Backpacking is a popular pursuit because it’s a great way to relax, switch off and immerse yourself in all of nature’s glory.
If you are a fan of this activity, you’ll be pleased to hear that backpacking is typically safe for pregnant women, and a great way to get in some essential pregnancy exercise.
But just as with camping, it’s important to ensure you’re fully prepared before setting off, particularly because some of your needs will have changed compared to your pre-pregnancy days.
So in this article we will look at our top tips to help you stay safe and make the most of what should hopefully be a memorable and enjoyable trip.
Let’s jump straight in.
1. Test Out Your Equipment Beforehand
Our first piece of advice begins before your trip starts.

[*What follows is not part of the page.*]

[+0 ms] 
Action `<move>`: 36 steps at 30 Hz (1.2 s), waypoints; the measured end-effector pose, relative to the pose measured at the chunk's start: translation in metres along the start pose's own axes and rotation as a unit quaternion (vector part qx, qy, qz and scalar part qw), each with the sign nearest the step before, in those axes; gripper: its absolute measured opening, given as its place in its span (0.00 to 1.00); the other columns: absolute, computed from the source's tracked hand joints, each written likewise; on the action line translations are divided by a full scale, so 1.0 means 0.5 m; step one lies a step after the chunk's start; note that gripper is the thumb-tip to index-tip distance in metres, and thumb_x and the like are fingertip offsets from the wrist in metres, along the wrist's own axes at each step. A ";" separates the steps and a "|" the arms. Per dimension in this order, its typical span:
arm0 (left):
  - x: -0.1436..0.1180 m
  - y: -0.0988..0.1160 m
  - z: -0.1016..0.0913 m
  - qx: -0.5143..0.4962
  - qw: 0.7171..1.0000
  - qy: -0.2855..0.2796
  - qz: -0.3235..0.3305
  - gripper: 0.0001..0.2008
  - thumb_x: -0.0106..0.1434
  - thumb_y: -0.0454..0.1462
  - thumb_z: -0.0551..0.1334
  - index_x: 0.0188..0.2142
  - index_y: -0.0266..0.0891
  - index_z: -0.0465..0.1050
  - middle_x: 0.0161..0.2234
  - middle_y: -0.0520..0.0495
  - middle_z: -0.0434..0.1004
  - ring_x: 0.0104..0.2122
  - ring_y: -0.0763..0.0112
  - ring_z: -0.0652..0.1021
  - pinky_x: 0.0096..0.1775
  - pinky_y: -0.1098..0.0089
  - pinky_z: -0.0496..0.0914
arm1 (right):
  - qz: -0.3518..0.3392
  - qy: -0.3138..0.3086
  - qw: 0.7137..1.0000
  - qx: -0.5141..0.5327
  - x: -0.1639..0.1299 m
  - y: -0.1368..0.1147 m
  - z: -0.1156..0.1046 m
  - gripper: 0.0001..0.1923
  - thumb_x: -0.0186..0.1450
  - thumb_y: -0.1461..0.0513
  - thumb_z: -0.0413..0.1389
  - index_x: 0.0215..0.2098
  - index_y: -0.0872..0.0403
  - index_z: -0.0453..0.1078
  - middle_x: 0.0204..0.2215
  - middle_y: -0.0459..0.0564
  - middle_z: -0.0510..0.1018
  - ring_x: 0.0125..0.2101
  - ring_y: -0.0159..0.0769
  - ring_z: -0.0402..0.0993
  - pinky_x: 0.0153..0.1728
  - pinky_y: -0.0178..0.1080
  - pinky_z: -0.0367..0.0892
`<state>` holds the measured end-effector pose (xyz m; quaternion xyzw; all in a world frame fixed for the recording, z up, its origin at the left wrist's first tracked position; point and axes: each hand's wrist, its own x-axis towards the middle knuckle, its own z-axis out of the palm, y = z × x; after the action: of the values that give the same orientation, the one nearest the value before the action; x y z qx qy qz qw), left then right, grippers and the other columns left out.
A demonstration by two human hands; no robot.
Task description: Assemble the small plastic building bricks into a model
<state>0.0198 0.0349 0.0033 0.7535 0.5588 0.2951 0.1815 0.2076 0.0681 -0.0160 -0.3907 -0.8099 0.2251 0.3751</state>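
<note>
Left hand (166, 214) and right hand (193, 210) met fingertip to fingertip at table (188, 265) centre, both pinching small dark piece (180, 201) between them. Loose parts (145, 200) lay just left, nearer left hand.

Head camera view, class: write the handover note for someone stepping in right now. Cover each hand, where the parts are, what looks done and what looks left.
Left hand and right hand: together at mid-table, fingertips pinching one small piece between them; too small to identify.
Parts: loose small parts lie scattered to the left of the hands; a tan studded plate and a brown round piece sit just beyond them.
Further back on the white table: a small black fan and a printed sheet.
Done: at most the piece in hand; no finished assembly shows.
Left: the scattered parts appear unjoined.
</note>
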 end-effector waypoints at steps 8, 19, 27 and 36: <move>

During pregnancy it’s common for your feet to expand and for your bump to get in the way of things you typically took for granted pre-pregnancy.
Although carrying a backpack while pregnant is generally safe, it’s best to reduce the weight as much as possible, so don’t feel bad about asking your partner or friends to carry a little more than usual to lighten your load!
You might also find that your usual backpack is too small or uncomfortable, and that your regular walking boots are too small if your feet have grown or are prone to swelling during your pregnancy.
Some women also find that trekking poles (also known as hiking poles or walking stick) can give you some much-needed stability and balance, especially on uneven terrain.
2. Choose The Right Trail & Take It Easy
As with hiking, the further along you are in your pregnancy, the easier you will want to take things.
When you’re in your second and third trimesters it’s therefore wise to select easier trails and not to push yourself too hard.
Pregnancy can take its toll on your body and your energy levels, whether in the form or back or foot pain or becoming tired much more easily, so don’t feel embarrassed or self-conscious if you need to take frequent breaks or are going slower than usual.
It’s also worth remembering that experts recommend avoiding high altitude while pregnant, particularly because the common symptoms of mountain sickness (such as insomnia, headache, and nausea) are also pregnancy side-effects.
This makes it tricky to distinguish the cause of these symptoms, and is one reason why skiing is not recommended during pregnancy.
So stick to trails that are at a relatively low altitude, and always go easy if you’re ascending to higher elevations during your trip.
3. Pack Comfortable Sleeping Gear
Nothing is sure to spoil your trip more quickly than a really bad night’s sleep.
So our next piece of advice when planning a backpacking trip during your pregnancy is to ensure you have the most comfortable sleeping gear possible.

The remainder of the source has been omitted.